Italy marks ‘Ferragosto’ holiday amid pandemic
Italians marked the annual “Ferragosto”, a public holiday which falls on August 15 every year amid the ongoing coronavirus pandemic.
Ferragosto, the Italian name for the holiday, comes from the Latin “Feriae Augusti”, and marks the official peak of the summer holiday season when most Italians head to beaches, mountains, or across borders with family and friends, reports Xinhua news agency.
The festival was introduced by the ancient Roman Emperor Augustus over 2,000 years ago.
Because of the pandemic, this is the first Ferragosto without the traditional country festivals (called “sagre” in Italian), which celebrate a particular food product, animal, plant, or historic custom, and which are held in villages and small towns throughout the country at this time of year.
The “sagre” have been banned in order to prevent people from crowding after a recent spike in new coronavirus infections.
According to a survey by the National Confederation of Farmers (Coldiretti, in its Italian acronym), 73 per cent of respondents said that under normal circumstances, they would have attended a local “sagra” during the Ferragosto holiday.
The banning of the “sagre” affects approximately 34,000 food vendors, the Coldiretti analysis said, adding that “92 per cent of typical national (food and wine) products originate in small Italian villages with under 5,000 inhabitants”.
On August 13, the Health Ministry imposed mandatory swabs to test for the virus on anyone returning from Croatia, Greece, Malta, and Spain – traditional summer holiday destinations for many Italians.

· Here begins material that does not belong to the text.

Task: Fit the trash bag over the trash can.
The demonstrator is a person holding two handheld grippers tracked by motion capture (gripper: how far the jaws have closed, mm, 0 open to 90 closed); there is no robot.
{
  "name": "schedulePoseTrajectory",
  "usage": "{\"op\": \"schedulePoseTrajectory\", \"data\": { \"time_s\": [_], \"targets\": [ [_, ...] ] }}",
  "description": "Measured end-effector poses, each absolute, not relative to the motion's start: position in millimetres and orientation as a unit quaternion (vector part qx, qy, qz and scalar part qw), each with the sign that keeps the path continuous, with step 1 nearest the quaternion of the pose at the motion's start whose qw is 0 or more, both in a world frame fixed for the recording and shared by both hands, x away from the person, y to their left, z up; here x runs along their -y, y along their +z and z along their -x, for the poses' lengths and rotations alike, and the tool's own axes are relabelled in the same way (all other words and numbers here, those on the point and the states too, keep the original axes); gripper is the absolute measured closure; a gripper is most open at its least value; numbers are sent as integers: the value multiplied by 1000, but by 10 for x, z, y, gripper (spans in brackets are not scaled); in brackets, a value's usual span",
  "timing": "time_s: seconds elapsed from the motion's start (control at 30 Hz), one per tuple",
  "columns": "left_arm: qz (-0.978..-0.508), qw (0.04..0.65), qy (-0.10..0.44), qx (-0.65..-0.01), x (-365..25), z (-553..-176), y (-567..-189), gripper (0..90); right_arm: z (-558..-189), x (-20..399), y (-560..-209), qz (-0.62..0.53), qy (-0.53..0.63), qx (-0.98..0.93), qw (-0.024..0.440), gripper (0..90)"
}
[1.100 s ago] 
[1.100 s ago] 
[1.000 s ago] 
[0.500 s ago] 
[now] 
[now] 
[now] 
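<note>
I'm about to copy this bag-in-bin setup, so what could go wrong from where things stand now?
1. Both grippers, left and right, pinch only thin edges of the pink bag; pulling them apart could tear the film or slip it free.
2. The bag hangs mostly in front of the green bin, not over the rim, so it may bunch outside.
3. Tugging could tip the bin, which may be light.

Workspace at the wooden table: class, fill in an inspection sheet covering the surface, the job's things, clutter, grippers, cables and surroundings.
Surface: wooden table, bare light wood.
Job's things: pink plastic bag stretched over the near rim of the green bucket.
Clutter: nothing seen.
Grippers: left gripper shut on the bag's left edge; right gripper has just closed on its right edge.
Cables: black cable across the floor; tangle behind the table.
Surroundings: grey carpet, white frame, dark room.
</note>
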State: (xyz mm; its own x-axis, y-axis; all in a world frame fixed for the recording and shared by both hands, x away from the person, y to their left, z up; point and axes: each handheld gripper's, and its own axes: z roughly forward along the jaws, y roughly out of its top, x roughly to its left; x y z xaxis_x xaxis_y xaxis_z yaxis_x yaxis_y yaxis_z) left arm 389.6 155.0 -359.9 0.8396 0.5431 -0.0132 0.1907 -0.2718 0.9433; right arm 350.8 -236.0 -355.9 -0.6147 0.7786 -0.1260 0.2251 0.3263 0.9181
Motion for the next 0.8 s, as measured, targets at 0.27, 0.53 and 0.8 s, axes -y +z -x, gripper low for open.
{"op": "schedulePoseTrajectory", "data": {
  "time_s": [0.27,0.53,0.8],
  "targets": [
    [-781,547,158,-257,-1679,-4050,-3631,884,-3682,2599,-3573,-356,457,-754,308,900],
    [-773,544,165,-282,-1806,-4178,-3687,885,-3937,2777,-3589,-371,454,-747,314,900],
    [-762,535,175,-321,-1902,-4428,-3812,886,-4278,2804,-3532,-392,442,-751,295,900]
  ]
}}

“Young people want to travel and have fun, and rightly so,” Interior Minister Luciana Lamorgese said, adding that the nation’s prefects will conduct stringent checks in tourist resorts and areas frequented by youth, “many of whom underestimate the risks they are exposing themselves to”.
“This is why I call on (young people) to…maintain responsible behaviours.”
The spike in cases also prompted the government to issue a decree on August 7 extending to September 7 “the minimum precautionary measures to combat and contain the spread of the Covid-19 virus”.
These include mandatory wearing of face masks in enclosed public spaces, and the obligation to guarantee social distancing during public events both indoors and outdoors.
Italy, one of the worst-hit countries in Europe, has so far reported a total of 253,438 coronavirus cases, with 35,392 deaths.